Chinua Achebe was known as the Father of African Literature. His debut novel Things Fall Apart was published by the Heinemann's African Writers Series in 1958 and since then has been translated into 50 languages and sold more than 10 million copies worldwide.

I picked up my copy of the book at the recent West Africa exhibition at the British Library, a celebration of West African history and art. A first edition of the book was on display in a section devoted to African literature and again accolades shone down on Achebe.

Things Fall Apart is held up as a classic and when reading a classic you are expected to love it and I did. What I enjoyed the most was Achebe’s deliberate style of writing. It felt like every word had been thought out and measured. While the life of Umuofia was related, and Achebe described the food preparations by the women of the tribe, the meetings of the egwugwu* and the changing seasons, every word carefully was recited as if from memory, like a folktale passed on to generations.

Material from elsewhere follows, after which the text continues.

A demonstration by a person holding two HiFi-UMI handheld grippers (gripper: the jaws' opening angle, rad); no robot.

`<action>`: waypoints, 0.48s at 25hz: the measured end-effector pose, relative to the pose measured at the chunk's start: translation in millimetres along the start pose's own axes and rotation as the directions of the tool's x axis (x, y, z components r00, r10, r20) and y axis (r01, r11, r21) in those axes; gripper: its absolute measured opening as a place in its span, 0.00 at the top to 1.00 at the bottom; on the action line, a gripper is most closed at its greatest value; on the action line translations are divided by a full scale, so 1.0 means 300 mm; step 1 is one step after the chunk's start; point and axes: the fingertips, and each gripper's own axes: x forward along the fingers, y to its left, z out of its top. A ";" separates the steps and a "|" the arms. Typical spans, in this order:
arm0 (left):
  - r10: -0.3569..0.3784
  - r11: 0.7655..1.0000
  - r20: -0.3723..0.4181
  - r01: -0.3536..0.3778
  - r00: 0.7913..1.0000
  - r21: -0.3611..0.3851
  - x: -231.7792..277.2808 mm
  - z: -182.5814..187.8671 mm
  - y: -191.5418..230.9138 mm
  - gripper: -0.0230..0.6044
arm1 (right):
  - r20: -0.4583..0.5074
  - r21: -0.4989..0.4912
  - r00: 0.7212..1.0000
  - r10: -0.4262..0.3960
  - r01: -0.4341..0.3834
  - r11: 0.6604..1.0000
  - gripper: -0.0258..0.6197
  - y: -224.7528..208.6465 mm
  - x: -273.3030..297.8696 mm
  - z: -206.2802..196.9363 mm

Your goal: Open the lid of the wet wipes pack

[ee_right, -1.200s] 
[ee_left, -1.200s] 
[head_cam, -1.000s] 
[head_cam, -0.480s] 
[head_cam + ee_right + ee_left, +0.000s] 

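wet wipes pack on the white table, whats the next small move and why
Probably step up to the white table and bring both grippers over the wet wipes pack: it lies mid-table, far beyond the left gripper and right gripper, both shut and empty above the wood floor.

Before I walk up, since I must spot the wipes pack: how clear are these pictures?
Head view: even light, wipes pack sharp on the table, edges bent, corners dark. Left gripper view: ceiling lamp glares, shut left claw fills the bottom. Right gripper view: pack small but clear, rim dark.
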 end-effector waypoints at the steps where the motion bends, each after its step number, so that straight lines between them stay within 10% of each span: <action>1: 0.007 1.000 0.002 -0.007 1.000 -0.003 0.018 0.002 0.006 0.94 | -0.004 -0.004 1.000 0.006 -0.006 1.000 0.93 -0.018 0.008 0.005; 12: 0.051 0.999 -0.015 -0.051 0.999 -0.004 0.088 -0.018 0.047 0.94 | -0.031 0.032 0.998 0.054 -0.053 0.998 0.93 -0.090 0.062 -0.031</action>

It is evident from the title that novel is about the collapse of something. The precise oration about the tribe’s lives remains solid like the walls of their red dirt huts until a force comes into the village and shakes apart their structure. In the final chapter the tribe’s people language is berated for using “superfluous words” – a heartrending moment which encapsulates a breakdown in translation and understanding.

Simple yet provocative, the tale reads like an extended proverb. Although seemingly straightforward and easy to comprehend, it opens up a lot of questions.

*If you want a scare, look up some pictures of these!